Oak flavor question

Homebrew Talk - Beer, Wine, Mead, & Cider Brewing Discussion Forum

Help Support Homebrew Talk - Beer, Wine, Mead, & Cider Brewing Discussion Forum:

This site may earn a commission from merchant affiliate links, including eBay, Amazon, and others.

EMH5

Well-Known Member
Joined
May 5, 2015
Messages
189
Reaction score
38
Location
Braintree
I brewed a brown ale (pretty stout-like) aged 3 months with oak cubes in February and bottled it in May. I like it a lot but I found that some bottles have more oak flavor and aroma than others, I mean a huge difference in intensity. It’s funny, I opened a bottle 2 weeks ago and it was extremely mild in oak aroma and flavor – still great (in fact I prefer a milder oak flavor). I opened a bottle yesterday and it was much smokier and had a pronounced oak flavor.

Has this been anyone else had this experience? I am new to adding wood to beer.
 
I steamed 1.25 oz of medium toast oak, put them in a bag and dropped them into the carboy. No vodka or bourbon.
 
Is there any way that the less oaky bottles had more oxygen exposure than the others? More head space or different caps that leaked?
 
How do you prime your bottles?

If you use priming tabs and siphoned directly from the carboy, I could see the beer siphoned from the bottom being oakier than the rest. If the beer was batch primed, throw my theory out the window.
 
How do you prime your bottles?

If you use priming tabs and siphoned directly from the carboy, I could see the beer siphoned from the bottom being oakier than the rest. If the beer was batch primed, throw my theory out the window.

I siphoned the batch into a bottling bucket, added my corn sugar mixture and stirred (I think)... This is an interesting mystery to me.

Could be varying headspace... The caps are the same and tight. Some 22 bottles some 12s but I haven't opened a 12 yet. Only 22s
 
I siphoned the batch into a bottling bucket, added my corn sugar mixture and stirred (I think)... This is an interesting mystery to me.

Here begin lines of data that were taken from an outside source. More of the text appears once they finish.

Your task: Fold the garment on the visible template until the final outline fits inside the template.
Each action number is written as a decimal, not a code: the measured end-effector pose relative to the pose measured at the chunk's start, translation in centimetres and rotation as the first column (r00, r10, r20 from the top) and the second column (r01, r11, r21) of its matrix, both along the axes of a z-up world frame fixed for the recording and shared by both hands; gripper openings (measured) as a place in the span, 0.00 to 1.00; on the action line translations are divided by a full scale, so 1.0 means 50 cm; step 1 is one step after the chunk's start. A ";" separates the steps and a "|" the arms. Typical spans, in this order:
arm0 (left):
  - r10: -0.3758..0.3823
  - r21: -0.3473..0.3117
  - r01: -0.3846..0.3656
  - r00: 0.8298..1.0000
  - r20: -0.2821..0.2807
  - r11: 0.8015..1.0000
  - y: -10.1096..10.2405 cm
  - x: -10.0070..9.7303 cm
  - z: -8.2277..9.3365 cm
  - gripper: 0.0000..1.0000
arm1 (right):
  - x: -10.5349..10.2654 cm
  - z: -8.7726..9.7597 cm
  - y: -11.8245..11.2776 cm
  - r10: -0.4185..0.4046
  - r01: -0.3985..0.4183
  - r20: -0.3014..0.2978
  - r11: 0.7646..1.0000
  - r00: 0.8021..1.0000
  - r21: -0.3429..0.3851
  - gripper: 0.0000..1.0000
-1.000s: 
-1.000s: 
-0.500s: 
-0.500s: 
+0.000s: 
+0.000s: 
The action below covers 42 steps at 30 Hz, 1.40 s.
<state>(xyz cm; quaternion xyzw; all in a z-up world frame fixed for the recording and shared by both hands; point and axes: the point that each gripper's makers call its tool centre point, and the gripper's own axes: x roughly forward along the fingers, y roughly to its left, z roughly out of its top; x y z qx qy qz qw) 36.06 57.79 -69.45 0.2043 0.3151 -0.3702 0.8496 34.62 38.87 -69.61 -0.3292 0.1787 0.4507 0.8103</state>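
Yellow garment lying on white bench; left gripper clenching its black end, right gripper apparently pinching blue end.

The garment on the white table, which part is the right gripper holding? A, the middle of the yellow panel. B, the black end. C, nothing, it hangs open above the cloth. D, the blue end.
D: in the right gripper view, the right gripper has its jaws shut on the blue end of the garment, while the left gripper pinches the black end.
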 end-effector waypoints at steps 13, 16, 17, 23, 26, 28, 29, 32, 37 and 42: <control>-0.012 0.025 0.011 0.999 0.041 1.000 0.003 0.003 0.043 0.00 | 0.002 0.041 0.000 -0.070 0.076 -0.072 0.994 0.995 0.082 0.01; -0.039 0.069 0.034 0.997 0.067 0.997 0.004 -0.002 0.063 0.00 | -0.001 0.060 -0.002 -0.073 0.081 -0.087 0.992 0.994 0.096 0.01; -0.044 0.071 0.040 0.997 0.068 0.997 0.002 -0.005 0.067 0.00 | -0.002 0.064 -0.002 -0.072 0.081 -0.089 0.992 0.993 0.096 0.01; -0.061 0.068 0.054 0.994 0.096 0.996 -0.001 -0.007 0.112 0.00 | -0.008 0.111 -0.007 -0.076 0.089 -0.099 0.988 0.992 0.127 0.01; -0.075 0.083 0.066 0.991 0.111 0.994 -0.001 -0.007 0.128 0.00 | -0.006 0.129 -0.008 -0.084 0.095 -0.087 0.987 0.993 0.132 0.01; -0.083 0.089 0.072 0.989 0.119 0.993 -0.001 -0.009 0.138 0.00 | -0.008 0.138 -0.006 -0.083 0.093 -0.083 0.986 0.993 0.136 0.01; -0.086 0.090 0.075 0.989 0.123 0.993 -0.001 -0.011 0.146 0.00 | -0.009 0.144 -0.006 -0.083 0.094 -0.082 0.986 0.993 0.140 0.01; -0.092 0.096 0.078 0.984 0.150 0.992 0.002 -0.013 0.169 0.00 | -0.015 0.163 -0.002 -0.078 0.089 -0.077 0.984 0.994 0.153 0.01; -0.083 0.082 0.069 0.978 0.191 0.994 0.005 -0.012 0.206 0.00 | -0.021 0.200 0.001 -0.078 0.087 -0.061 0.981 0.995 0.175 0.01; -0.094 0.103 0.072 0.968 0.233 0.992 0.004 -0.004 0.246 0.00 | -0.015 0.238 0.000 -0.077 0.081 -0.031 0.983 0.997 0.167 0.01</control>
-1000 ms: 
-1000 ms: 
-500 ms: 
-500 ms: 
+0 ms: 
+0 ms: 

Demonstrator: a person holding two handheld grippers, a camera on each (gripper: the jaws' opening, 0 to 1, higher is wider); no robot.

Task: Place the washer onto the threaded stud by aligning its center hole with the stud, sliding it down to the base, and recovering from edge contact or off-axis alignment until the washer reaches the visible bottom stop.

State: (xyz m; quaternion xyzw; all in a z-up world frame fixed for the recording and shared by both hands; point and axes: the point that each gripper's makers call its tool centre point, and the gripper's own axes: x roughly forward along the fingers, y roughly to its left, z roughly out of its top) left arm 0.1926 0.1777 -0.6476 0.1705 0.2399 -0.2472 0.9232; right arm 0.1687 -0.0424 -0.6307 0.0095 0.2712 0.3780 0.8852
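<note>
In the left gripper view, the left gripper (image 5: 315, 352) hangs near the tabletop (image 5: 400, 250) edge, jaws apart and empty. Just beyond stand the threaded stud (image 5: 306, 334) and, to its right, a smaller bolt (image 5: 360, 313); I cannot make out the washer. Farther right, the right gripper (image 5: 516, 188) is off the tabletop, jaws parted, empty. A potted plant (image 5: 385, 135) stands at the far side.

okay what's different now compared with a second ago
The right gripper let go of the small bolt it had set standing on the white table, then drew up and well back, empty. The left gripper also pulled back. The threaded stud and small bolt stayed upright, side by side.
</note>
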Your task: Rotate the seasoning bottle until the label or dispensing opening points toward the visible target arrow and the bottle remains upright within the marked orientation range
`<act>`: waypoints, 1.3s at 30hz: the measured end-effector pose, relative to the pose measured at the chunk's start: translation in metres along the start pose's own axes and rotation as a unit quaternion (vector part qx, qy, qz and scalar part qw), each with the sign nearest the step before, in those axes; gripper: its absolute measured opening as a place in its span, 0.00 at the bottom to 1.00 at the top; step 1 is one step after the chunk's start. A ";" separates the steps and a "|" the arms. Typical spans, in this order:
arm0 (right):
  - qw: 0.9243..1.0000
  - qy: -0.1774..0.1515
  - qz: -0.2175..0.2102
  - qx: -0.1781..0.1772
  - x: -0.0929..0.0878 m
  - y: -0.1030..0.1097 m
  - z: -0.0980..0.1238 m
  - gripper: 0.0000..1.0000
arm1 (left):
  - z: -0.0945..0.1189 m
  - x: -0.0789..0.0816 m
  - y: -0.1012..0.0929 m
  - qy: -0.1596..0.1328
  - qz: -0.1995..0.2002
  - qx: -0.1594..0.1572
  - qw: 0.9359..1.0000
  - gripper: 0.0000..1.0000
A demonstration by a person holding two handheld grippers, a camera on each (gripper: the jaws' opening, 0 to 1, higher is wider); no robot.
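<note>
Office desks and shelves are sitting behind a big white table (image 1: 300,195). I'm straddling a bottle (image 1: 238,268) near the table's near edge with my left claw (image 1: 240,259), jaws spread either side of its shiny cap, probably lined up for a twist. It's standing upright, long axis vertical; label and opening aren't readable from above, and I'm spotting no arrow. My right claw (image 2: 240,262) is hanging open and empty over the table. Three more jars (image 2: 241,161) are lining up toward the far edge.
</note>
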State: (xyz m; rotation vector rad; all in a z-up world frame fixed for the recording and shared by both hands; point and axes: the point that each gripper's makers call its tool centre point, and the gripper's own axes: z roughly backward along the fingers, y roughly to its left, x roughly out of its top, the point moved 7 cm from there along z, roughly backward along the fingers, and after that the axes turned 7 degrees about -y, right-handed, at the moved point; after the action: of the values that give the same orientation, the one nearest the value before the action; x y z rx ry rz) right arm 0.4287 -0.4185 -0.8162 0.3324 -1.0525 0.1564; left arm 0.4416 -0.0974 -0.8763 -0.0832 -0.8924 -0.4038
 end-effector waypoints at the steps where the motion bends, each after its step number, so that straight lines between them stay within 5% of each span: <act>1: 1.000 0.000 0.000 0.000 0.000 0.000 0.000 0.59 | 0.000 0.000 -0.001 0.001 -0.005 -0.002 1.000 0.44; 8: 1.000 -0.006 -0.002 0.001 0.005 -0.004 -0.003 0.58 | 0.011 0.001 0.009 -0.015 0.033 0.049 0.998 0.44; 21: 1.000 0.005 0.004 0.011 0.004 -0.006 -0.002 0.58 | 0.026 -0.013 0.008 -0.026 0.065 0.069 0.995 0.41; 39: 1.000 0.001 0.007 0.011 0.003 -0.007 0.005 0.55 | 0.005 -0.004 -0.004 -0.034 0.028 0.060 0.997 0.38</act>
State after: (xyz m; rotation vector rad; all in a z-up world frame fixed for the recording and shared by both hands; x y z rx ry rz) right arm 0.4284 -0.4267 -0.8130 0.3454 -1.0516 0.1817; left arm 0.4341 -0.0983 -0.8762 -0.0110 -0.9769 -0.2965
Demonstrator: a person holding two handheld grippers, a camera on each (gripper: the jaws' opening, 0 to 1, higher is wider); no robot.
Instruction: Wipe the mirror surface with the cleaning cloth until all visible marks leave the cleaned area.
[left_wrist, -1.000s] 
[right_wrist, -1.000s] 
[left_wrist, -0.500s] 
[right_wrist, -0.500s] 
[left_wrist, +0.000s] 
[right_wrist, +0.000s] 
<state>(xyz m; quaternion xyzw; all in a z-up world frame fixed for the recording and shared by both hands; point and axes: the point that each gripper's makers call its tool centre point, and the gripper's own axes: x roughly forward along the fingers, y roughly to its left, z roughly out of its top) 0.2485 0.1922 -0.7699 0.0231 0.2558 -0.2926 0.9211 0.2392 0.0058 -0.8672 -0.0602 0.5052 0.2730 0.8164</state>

Could be varying headspace... The caps are the same and tight. Some 22 bottles some 12s but I haven't opened a 12 yet. Only 22s
This is just my preference but I've always added the priming mixture first, then syphoned the brew onto that. I know its arguable that it doesn't make a difference but early on I read that it makes sense to guarantee it mixes more evenly without having to stir or agitate it, which at that point is not wanted.